** What you need to do **
What you should output is the data below, unchanged in every character.

** Listed entries **
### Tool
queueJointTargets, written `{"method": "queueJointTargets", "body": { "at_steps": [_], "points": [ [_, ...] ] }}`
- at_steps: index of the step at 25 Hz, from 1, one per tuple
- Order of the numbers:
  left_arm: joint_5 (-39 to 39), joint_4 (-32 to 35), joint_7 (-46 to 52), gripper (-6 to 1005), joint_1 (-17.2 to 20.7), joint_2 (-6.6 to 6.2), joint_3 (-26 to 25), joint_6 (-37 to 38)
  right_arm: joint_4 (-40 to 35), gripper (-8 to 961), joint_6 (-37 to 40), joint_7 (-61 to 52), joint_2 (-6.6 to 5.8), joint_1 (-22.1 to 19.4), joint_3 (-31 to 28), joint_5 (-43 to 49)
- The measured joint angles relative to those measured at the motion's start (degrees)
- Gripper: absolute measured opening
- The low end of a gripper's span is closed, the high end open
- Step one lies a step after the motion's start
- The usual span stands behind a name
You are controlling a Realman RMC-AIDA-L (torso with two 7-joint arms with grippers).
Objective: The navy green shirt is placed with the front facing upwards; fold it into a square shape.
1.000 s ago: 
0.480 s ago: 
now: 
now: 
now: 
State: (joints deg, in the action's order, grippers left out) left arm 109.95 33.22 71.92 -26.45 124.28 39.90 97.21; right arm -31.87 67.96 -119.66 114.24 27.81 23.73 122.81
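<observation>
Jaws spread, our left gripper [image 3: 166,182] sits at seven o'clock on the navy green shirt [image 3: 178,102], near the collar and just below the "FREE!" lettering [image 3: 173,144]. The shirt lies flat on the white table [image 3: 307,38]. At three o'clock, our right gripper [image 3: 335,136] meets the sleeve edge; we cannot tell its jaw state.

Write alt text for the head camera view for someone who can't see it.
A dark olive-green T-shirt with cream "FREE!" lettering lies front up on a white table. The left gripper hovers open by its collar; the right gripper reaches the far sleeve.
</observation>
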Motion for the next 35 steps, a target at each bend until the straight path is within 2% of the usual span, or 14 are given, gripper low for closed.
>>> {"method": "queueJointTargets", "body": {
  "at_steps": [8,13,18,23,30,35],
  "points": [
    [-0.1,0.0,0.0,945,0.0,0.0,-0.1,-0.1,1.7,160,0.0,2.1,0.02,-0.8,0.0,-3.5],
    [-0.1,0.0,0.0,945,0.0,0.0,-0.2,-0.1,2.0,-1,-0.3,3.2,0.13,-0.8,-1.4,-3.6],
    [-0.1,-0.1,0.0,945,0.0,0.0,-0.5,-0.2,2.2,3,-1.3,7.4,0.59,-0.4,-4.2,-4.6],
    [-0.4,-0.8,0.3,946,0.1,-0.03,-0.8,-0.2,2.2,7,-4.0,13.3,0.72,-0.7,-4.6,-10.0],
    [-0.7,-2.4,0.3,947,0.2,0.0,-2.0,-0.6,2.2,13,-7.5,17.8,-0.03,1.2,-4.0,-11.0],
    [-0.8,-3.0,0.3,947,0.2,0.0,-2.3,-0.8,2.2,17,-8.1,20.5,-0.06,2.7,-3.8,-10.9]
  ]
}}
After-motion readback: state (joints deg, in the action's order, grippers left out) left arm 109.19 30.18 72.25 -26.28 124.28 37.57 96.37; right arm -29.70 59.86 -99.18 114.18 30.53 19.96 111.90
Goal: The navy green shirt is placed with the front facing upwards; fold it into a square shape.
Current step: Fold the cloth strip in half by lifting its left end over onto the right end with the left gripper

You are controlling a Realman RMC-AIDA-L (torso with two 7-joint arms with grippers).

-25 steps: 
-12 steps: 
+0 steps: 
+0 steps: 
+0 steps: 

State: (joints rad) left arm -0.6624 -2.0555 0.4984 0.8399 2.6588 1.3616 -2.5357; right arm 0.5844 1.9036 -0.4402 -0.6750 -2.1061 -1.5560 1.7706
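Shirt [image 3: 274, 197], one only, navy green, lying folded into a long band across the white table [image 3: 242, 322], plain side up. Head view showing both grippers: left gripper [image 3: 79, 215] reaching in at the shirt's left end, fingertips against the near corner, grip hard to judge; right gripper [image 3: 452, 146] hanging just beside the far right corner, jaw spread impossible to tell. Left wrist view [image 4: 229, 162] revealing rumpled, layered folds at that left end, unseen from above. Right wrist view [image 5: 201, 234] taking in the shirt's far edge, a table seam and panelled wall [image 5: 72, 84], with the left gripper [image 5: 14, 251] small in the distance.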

** Solution below **
### Tool
queueJointTargets, written `{"method": "queueJointTargets", "body": { "at_steps": [_], "points": [ [_, ...] ] }}`
- at_steps: index of the step at 25 Hz, from 1, one per tuple
- Order of the numbers:
  left_arm: joint_5 (-39 to 39), joint_4 (-32 to 35), joint_7 (-46 to 52), gripper (-6 to 1005), joint_1 (-17.2 to 20.7), joint_2 (-6.6 to 6.2), joint_3 (-26 to 25), joint_6 (-37 to 38)
  right_arm: joint_4 (-40 to 35), gripper (-8 to 961), joint_6 (-37 to 40), joint_7 (-61 to 52), joint_2 (-6.6 to 5.8), joint_1 (-22.1 to 19.4), joint_3 (-31 to 28), joint_5 (-43 to 49)
- The measured joint angles relative to those measured at the motion's start (degrees)
- Gripper: absolute measured opening
- The low end of a gripper's span is closed, the high end open
- Step one lies a step after the motion's start
- The usual span stands behind a name
You are controlling a Realman RMC-AIDA-L (torso with two 7-joint arms with grippers).
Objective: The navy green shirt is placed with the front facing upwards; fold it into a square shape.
1.000 s ago: 
0.480 s ago: 
now: 
now: 
now: 
State: (joints deg, in the action's order, grippers left out) left arm 109.95 33.22 71.92 -26.45 124.28 39.90 97.21; right arm -31.87 67.96 -119.66 114.24 27.81 23.73 122.81
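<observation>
Jaws spread, our left gripper [image 3: 166,182] sits at seven o'clock on the navy green shirt [image 3: 178,102], near the collar and just below the "FREE!" lettering [image 3: 173,144]. The shirt lies flat on the white table [image 3: 307,38]. At three o'clock, our right gripper [image 3: 335,136] meets the sleeve edge; we cannot tell its jaw state.

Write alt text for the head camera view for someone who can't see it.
A dark olive-green T-shirt with cream "FREE!" lettering lies front up on a white table. The left gripper hovers open by its collar; the right gripper reaches the far sleeve.
</observation>
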Motion for the next 35 steps, a target at each bend until the straight path is within 2% of the usual span, or 14 are given, gripper low for closed.
>>> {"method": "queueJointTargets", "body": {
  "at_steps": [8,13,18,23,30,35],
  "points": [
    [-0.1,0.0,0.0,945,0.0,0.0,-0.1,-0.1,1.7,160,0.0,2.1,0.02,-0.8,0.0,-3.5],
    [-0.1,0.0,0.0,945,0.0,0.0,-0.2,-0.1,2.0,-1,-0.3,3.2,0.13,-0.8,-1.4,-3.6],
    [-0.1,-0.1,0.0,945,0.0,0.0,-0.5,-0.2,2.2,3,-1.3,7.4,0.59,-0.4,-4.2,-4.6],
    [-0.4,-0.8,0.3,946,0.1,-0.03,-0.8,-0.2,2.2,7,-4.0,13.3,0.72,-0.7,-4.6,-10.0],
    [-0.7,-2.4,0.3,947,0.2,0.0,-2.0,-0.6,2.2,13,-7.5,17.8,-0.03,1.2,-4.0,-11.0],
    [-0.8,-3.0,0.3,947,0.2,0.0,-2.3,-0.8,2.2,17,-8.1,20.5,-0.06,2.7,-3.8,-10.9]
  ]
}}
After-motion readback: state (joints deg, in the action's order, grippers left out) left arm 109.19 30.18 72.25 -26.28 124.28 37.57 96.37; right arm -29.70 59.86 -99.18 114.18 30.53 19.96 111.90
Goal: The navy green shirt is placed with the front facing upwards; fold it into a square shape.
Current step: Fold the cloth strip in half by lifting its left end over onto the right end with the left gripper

You are controlling a Realman RMC-AIDA-L (torso with two 7-joint arms with grippers).

-25 steps: 
-12 steps: 
+0 steps: 
+0 steps: 
+0 steps: 

State: (joints rad) left arm -0.6624 -2.0555 0.4984 0.8399 2.6588 1.3616 -2.5357; right arm 0.5844 1.9036 -0.4402 -0.6750 -2.1061 -1.5560 1.7706
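Shirt [image 3: 274, 197], one only, navy green, lying folded into a long band across the white table [image 3: 242, 322], plain side up. Head view showing both grippers: left gripper [image 3: 79, 215] reaching in at the shirt's left end, fingertips against the near corner, grip hard to judge; right gripper [image 3: 452, 146] hanging just beside the far right corner, jaw spread impossible to tell. Left wrist view [image 4: 229, 162] revealing rumpled, layered folds at that left end, unseen from above. Right wrist view [image 5: 201, 234] taking in the shirt's far edge, a table seam and panelled wall [image 5: 72, 84], with the left gripper [image 5: 14, 251] small in the distance.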

There is no more to the answer.